__WHAT TO WORK ON__
Filter by the string "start": return the lines of the material that contain it.

__MATERIALS PROVIDED__
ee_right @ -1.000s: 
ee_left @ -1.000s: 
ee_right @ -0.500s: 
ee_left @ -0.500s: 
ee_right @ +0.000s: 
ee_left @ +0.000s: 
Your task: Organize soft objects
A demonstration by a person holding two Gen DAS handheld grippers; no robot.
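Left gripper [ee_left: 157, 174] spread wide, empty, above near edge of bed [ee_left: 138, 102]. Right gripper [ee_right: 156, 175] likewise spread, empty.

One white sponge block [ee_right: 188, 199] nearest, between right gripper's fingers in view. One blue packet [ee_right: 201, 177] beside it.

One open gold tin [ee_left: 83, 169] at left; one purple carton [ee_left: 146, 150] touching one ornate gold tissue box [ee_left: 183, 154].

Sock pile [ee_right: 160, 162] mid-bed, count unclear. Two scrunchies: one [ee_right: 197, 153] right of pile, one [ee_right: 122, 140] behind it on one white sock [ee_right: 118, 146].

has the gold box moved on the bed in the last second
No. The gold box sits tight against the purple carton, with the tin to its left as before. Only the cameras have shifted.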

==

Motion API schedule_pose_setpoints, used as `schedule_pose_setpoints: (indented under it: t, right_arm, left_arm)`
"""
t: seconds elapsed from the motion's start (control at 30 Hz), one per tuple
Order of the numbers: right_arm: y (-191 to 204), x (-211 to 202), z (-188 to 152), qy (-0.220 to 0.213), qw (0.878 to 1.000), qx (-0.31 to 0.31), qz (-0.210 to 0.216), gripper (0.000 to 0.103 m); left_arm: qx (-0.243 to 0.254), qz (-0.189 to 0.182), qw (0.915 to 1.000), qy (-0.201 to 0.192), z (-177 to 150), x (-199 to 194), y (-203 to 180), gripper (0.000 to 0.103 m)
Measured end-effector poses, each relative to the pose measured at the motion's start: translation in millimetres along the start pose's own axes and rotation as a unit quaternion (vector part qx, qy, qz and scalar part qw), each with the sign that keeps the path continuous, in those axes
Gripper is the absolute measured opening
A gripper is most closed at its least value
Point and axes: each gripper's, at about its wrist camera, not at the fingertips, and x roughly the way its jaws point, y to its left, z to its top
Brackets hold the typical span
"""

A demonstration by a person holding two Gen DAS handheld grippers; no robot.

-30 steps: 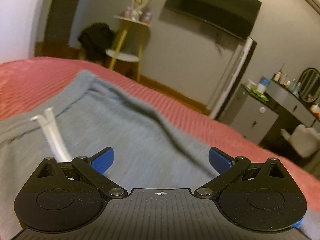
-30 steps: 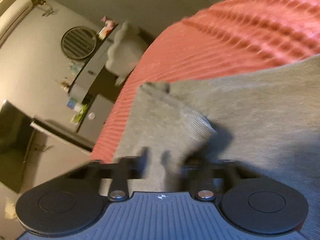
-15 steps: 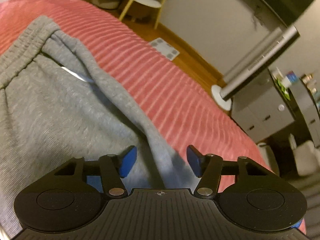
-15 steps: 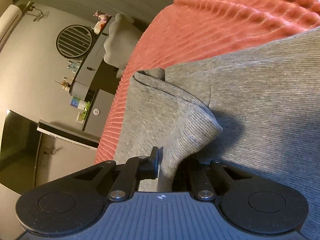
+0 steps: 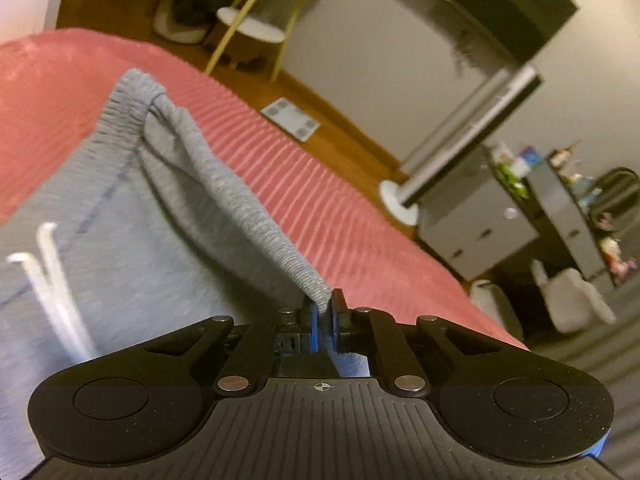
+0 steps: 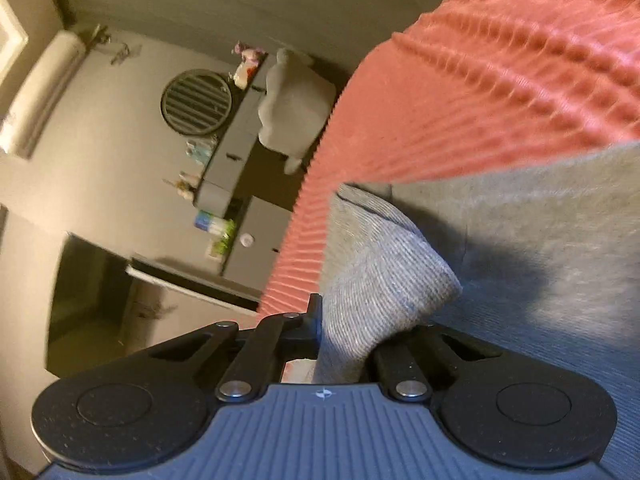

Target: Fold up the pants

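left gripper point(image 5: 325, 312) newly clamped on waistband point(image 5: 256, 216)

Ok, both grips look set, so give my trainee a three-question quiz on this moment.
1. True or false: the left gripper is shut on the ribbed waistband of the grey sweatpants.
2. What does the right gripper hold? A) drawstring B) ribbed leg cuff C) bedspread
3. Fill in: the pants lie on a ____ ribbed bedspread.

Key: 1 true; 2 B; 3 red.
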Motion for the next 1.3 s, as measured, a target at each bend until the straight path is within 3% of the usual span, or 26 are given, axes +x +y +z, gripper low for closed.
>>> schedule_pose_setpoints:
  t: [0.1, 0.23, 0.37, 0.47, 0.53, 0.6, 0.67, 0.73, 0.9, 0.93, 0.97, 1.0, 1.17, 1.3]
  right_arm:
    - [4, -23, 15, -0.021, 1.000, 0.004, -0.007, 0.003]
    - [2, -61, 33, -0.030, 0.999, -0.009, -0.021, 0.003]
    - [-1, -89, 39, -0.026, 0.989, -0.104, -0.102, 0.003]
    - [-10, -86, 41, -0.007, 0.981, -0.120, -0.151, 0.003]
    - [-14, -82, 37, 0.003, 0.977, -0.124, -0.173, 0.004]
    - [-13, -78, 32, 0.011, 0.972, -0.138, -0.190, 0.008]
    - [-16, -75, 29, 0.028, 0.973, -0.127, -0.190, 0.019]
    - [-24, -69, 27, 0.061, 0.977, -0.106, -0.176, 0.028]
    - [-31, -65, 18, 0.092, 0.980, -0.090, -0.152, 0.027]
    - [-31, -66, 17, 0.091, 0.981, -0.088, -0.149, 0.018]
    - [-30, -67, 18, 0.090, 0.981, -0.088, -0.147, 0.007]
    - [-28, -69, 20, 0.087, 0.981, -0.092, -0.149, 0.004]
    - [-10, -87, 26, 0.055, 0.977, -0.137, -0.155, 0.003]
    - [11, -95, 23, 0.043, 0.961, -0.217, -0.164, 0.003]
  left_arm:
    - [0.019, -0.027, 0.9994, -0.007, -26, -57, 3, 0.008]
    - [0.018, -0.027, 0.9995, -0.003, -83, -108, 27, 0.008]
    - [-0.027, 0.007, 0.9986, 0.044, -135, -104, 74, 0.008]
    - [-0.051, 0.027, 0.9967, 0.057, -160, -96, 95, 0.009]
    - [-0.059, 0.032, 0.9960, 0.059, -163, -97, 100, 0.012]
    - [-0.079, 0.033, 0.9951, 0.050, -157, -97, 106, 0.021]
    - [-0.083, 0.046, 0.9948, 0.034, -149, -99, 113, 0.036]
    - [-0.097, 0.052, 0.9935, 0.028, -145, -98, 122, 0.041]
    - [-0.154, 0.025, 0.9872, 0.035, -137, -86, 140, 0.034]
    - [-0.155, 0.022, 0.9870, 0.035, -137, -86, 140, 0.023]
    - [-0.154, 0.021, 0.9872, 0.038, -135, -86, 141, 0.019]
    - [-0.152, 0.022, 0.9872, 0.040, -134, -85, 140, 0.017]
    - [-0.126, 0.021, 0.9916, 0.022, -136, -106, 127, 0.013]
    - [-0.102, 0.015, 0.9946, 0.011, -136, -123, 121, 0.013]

__WRITTEN RESPONSE__
t: seconds elapsed from the motion's start (control at 30 Hz), one per tuple
Measured end-effector poses, each relative to the pose measured at the motion's start: translation in millimetres along the start pose's own axes and rotation as a unit quaternion (vector part qx, qy, qz and scalar part qw), each with the sign that keeps the path continuous, in those axes

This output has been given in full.